Using Forward Riding at a Commercial Facility

by Pam Whitfield
(This article appeared in Riding Highlights.)

Nancy Welch, a number two rated rider, directs the instructional program for the boarders at McNair’s Country Acres in Raleigh, NC. She sees the value of using the ANRC system at a commercial lesson and boarding facility, to develop both horse and rider. McNair’s clientele is  particularly diverse, ranging from pony school riders (ages 6 to 9) and 4-H clubbers, to college PE classes and adult amateur riders. Welch herself teaches a full range of boarding students, from short stirrup riders to amateur-owner competitors.

“The system works great for getting horses stabilized,” explains Nancy. “The horse learns to do its jobs and the rider learns not to interfere with that. The school horses are so safe and stabilized that I have a lot of control over the horses just standing in the middle of the ring. And that allows the students to work on themselves.”

Nancy, who has taught at McNair’s for twenty years, has worked with riders of all levels. “With our students, regardless of level, we focus on the four fundamentals and seven physical qualities as the foundation of riding. You can take one fundamental and work on it, and that helps the other three; each part builds onto and strengthens everything else,” she adds.

In other words, using the system makes for more connected and effective teaching, and at a stable with 300 students and 100 horses, it becomes imperative to standardize the instructional program to a certain degree. According to Nancy, the forward riding system does just that. “The system helps to standardize the teaching at McNair’s so that any instructor on the farm can come in and teach any class. It’s all the same language and the same idea. The horses are versed in it, and the riders are too.”

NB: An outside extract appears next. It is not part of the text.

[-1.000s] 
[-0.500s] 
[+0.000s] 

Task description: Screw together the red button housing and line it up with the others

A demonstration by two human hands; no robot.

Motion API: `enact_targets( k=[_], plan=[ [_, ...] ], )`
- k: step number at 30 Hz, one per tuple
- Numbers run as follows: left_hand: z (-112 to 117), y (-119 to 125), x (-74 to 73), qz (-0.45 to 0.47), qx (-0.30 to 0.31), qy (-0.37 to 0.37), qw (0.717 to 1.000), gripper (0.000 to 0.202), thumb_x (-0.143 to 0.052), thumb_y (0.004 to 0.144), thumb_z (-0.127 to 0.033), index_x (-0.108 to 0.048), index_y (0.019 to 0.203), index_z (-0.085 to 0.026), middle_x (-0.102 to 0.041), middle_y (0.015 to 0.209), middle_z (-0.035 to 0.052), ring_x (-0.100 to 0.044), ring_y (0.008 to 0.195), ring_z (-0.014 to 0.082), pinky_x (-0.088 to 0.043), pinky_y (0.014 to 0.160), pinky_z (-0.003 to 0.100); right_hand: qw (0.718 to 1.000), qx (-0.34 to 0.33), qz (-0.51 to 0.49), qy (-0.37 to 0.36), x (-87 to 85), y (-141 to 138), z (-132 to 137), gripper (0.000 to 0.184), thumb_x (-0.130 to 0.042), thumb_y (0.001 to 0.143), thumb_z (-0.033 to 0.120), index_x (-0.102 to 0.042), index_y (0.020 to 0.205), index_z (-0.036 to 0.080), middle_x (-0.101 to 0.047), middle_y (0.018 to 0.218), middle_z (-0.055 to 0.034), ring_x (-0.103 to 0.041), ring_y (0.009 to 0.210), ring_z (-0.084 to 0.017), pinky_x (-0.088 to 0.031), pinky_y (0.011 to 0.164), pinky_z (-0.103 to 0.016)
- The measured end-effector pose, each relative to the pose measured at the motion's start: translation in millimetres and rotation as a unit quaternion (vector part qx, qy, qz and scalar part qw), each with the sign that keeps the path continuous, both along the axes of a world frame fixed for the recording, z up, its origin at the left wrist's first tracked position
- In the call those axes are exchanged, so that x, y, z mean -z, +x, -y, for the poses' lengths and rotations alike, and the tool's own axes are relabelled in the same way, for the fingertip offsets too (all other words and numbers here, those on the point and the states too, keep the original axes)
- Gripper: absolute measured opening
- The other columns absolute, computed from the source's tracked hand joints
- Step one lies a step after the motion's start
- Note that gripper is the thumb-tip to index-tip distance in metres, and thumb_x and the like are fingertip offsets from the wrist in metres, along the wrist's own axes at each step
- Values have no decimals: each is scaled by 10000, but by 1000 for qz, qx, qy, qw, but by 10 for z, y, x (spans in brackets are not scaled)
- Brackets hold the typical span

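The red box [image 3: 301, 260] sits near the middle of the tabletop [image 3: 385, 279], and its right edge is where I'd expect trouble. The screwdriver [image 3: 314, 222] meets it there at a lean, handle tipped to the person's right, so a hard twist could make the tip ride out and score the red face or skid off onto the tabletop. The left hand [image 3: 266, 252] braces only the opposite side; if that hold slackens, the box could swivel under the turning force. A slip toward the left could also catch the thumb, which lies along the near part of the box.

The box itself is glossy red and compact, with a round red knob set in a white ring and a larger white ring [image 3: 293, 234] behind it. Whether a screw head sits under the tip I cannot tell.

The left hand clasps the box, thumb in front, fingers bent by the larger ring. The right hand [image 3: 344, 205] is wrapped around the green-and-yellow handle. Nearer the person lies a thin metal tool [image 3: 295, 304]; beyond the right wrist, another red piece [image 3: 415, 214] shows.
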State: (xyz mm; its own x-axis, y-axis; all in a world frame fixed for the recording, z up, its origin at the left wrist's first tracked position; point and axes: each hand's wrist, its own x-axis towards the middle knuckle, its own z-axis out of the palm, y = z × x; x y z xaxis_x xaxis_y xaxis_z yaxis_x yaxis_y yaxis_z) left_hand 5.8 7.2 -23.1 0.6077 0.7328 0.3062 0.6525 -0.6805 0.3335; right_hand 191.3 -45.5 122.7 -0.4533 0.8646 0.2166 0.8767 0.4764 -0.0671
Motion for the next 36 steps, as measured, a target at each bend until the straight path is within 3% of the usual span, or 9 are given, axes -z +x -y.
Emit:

McNair’s also encourages its instructors to participate in ANRC Equitrials along with their students. “The students really enjoy it because the three different phases gives them something to work on besides just jumping the typical hunter type course,” Nancy recalls. “But it helps the instructors too, because it solidifies what they know and makes the teaching better because they have to know the ride and be able to do it themselves.”

While teaching boarders on their own mounts, Nancy has discovered that the forward riding system improves the animals’ attitudes. “The horse is much happier because the rider is working with the horse as opposed to working against him. And results come more quickly too, because the rider is not creating resistance. She makes the horse think it’s his idea.

Happy horses make for successful lessons, and allow for more rapid improvement on the rider’s part. From the very beginning, students at McNair’s are taught to respect and consider the horse. “At the lower levels we use lots of exercises to teach riders not to abuse the mounts,” says  Nancy. “For example, we teach them to use the mane and neck to balance, rather than using the horse’s mouth. We do a lot of balance and rhythm exercises to encourage students to move with the horse. Then the horses last a lot longer in the lesson program.”

“The way that we teach has been a large part of the success of our lesson program at McNair’s. We have a waiting list and a low turnover rate,” she concludes. Which shows that the forward riding system is not only effective, it’s sound business practice too.